Diamond specialists De Beers has rolled out a new machine to prove the authenticity of diamonds to ward off the threat of synthetic stones masquerading as real ones.

At an event in Hong Kong, the International Institute of Diamond Grading & Research (IIDGR), part of the De Beers diamond group that parent Anglo American has said is central to its operations, launched new equipment that can screen thousands of tiny diamonds, known as melee, and determine whether they are genuine.

Diamonds are displayed during a visit to the De Beers Global Sightholder Sales (GSS) in Gaborone, Botswana November 24, 2015.REUTERS/Siphiwe Sibeko - De Beers

It says it expects over the next two years to sell around 500 of the machines at $45,000 each.

The devices, which screen diamonds 10 times faster than the previous model, are sold to jewellers across the world as De Beers seeks to set industry-wide standards and prevent anyone passing off a laboratory-grown stone as natural.

It could in theory be easy to conceal small synthetic stones in a melee.

Jonathan Kendall, president of IIDGR, said synthetic stones were still only a small percentage of global diamond production, but De Beers needed to be ahead of any reputational threat.
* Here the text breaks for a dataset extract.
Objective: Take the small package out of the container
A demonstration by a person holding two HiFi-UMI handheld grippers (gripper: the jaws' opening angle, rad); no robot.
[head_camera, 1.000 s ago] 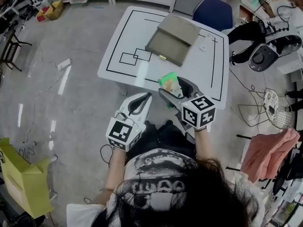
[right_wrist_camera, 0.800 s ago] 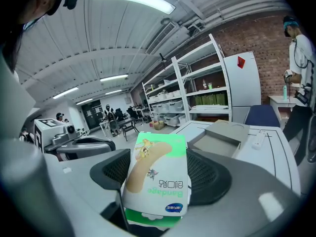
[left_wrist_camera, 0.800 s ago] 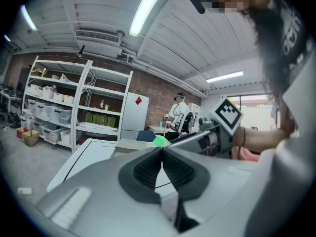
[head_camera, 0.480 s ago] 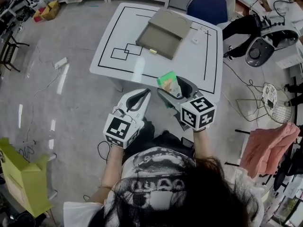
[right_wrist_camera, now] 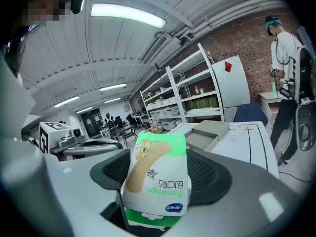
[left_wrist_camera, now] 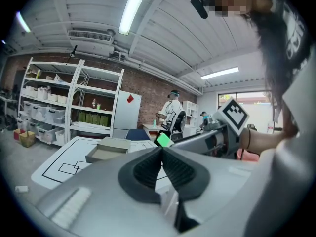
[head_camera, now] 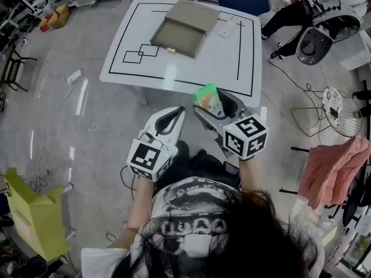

"We are making sure we cover any future issue that may arise," Kendall told Reuters by phone. "Confidence is everything in the diamond sector."

The rough diamond market, in which De Beers is the biggest player by value, fell sharply in 2015 in line with a wider commodity price collapse, but recovered in 2016.

On Tuesday, De Beers said its latest sale of rough stones achieved $545 million, down from $617 million the same time a year ago.